_Your objective_: With nothing added and nothing dropped, write out all of the entries below.

_Materials provided_:

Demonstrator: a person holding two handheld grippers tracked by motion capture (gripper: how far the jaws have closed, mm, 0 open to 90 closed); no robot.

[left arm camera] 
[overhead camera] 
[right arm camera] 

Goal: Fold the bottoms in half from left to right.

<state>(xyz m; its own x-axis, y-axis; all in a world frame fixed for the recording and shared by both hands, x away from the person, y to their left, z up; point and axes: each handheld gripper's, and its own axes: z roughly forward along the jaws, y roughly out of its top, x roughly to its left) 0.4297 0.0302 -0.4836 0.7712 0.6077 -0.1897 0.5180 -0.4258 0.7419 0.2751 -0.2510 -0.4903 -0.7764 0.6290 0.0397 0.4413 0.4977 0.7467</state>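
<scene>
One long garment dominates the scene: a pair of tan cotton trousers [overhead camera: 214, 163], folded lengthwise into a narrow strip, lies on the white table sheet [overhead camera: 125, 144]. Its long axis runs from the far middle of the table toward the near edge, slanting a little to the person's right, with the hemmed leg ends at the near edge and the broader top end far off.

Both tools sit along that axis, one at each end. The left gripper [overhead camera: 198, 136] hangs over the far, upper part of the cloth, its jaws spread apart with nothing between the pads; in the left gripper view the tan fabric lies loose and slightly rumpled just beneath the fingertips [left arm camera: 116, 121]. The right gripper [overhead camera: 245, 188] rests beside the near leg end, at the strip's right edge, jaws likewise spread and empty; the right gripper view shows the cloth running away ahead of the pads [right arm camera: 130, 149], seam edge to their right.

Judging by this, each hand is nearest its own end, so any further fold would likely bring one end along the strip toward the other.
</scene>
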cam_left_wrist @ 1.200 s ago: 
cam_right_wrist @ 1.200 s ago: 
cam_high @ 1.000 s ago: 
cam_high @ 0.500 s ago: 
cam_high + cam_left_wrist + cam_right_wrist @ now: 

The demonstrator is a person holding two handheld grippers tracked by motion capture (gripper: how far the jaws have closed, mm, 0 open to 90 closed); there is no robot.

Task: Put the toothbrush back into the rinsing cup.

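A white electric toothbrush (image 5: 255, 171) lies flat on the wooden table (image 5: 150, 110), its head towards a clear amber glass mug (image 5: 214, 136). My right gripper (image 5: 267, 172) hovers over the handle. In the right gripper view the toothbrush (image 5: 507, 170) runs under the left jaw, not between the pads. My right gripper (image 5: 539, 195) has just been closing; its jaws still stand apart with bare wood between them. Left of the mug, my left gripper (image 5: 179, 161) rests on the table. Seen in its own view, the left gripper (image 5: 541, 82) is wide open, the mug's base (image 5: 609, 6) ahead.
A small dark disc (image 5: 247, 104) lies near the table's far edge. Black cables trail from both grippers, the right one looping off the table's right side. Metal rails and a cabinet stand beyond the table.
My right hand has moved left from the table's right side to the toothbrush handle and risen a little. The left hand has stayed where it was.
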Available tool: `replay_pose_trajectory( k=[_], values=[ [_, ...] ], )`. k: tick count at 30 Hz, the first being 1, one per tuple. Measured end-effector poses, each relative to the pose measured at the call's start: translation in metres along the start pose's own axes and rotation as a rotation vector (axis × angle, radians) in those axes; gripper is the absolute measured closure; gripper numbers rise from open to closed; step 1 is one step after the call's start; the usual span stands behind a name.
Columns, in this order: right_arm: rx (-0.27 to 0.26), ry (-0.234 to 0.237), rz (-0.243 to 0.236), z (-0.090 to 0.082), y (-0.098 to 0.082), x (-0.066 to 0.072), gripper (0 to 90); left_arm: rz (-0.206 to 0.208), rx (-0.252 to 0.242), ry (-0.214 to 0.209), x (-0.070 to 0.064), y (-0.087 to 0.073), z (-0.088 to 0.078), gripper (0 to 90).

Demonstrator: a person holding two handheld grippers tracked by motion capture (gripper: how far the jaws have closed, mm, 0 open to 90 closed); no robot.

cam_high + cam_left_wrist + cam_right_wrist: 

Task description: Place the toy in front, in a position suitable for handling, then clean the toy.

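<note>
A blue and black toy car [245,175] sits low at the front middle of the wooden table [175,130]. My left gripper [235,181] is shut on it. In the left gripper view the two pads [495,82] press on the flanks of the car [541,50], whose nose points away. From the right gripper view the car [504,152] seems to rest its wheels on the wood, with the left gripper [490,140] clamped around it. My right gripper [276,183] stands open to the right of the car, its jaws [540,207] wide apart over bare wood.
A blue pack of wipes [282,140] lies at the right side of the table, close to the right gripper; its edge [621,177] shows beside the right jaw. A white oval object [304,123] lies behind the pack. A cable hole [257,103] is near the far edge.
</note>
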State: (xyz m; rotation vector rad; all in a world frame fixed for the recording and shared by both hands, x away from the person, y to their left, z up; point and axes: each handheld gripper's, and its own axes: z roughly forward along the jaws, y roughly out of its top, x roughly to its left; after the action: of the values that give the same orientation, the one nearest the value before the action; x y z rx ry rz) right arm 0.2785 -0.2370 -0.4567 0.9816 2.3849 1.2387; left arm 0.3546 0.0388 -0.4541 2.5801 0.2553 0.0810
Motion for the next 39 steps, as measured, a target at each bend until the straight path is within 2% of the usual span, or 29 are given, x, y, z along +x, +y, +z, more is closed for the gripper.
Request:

_Solution to the problem_:
Demonstrator: a person holding two handheld grippers tracked by motion capture (gripper: how far the jaws have closed, mm, 0 open to 90 closed); no robot.

[left arm camera] 
[overhead camera] 
[right arm camera] 

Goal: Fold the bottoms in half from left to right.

<state>(xyz m; its own x-axis, y-axis; all in a world frame fixed for the recording and shared by both hands, x away from the person, y to their left, z up; point and axes: each handheld gripper's, and its own axes: z roughly forward along the jaws, y roughly out of its top, x roughly to its left) 0.4297 0.0302 -0.4836 0.7712 0.6077 -0.1897 0.5180 -0.4258 0.7419 0.2751 -0.2510 -0.4903 -0.7764 0.6290 0.0397 0.4413 0.4977 0.7467</state>
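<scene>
One long garment dominates the scene: a pair of tan cotton trousers [overhead camera: 214, 163], folded lengthwise into a narrow strip, lies on the white table sheet [overhead camera: 125, 144]. Its long axis runs from the far middle of the table toward the near edge, slanting a little to the person's right, with the hemmed leg ends at the near edge and the broader top end far off.

Both tools sit along that axis, one at each end. The left gripper [overhead camera: 198, 136] hangs over the far, upper part of the cloth, its jaws spread apart with nothing between the pads; in the left gripper view the tan fabric lies loose and slightly rumpled just beneath the fingertips [left arm camera: 116, 121]. The right gripper [overhead camera: 245, 188] rests beside the near leg end, at the strip's right edge, jaws likewise spread and empty; the right gripper view shows the cloth running away ahead of the pads [right arm camera: 130, 149], seam edge to their right.

Judging by this, each hand is nearest its own end, so any further fold would likely bring one end along the strip toward the other.
</scene>
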cam_left_wrist @ 1.200 s ago: 
cam_right_wrist @ 1.200 s ago: 
cam_high @ 1.000 s ago: 
cam_high @ 0.500 s ago: 
cam_high + cam_left_wrist + cam_right_wrist @ now: 

The demonstrator is a person holding two handheld grippers tracked by motion capture (gripper: how far the jaws have closed, mm, 0 open to 90 closed); there is no robot.

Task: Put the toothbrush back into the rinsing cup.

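A white electric toothbrush (image 5: 255, 171) lies flat on the wooden table (image 5: 150, 110), its head towards a clear amber glass mug (image 5: 214, 136). My right gripper (image 5: 267, 172) hovers over the handle. In the right gripper view the toothbrush (image 5: 507, 170) runs under the left jaw, not between the pads. My right gripper (image 5: 539, 195) has just been closing; its jaws still stand apart with bare wood between them. Left of the mug, my left gripper (image 5: 179, 161) rests on the table. Seen in its own view, the left gripper (image 5: 541, 82) is wide open, the mug's base (image 5: 609, 6) ahead.
A small dark disc (image 5: 247, 104) lies near the table's far edge. Black cables trail from both grippers, the right one looping off the table's right side. Metal rails and a cabinet stand beyond the table.
My right hand has moved left from the table's right side to the toothbrush handle and risen a little. The left hand has stayed where it was.
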Available tool: `replay_pose_trajectory( k=[_], values=[ [_, ...] ], )`. k: tick count at 30 Hz, the first being 1, one per tuple. Measured end-effector poses, each relative to the pose measured at the call's start: translation in metres along the start pose's own axes and rotation as a rotation vector (axis × angle, radians) in those axes; gripper is the absolute measured closure; gripper numbers rise from open to closed; step 1 is one step after the call's start; the usual span stands behind a name.
Columns, in this order: right_arm: rx (-0.27 to 0.26), ry (-0.234 to 0.237), rz (-0.243 to 0.236), z (-0.090 to 0.082), y (-0.098 to 0.082), x (-0.066 to 0.072), gripper (0 to 90); left_arm: rz (-0.206 to 0.208), rx (-0.252 to 0.242), ry (-0.214 to 0.209), x (-0.070 to 0.064), y (-0.087 to 0.073), z (-0.088 to 0.078), gripper (0 to 90).

Demonstrator: a person holding two handheld grippers tracked by motion capture (gripper: how far the jaws have closed, mm, 0 open to 90 closed); no robot.

cam_high + cam_left_wrist + cam_right_wrist: 

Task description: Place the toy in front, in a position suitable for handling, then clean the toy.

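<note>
A blue and black toy car [245,175] sits low at the front middle of the wooden table [175,130]. My left gripper [235,181] is shut on it. In the left gripper view the two pads [495,82] press on the flanks of the car [541,50], whose nose points away. From the right gripper view the car [504,152] seems to rest its wheels on the wood, with the left gripper [490,140] clamped around it. My right gripper [276,183] stands open to the right of the car, its jaws [540,207] wide apart over bare wood.
A blue pack of wipes [282,140] lies at the right side of the table, close to the right gripper; its edge [621,177] shows beside the right jaw. A white oval object [304,123] lies behind the pack. A cable hole [257,103] is near the far edge.
</note>
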State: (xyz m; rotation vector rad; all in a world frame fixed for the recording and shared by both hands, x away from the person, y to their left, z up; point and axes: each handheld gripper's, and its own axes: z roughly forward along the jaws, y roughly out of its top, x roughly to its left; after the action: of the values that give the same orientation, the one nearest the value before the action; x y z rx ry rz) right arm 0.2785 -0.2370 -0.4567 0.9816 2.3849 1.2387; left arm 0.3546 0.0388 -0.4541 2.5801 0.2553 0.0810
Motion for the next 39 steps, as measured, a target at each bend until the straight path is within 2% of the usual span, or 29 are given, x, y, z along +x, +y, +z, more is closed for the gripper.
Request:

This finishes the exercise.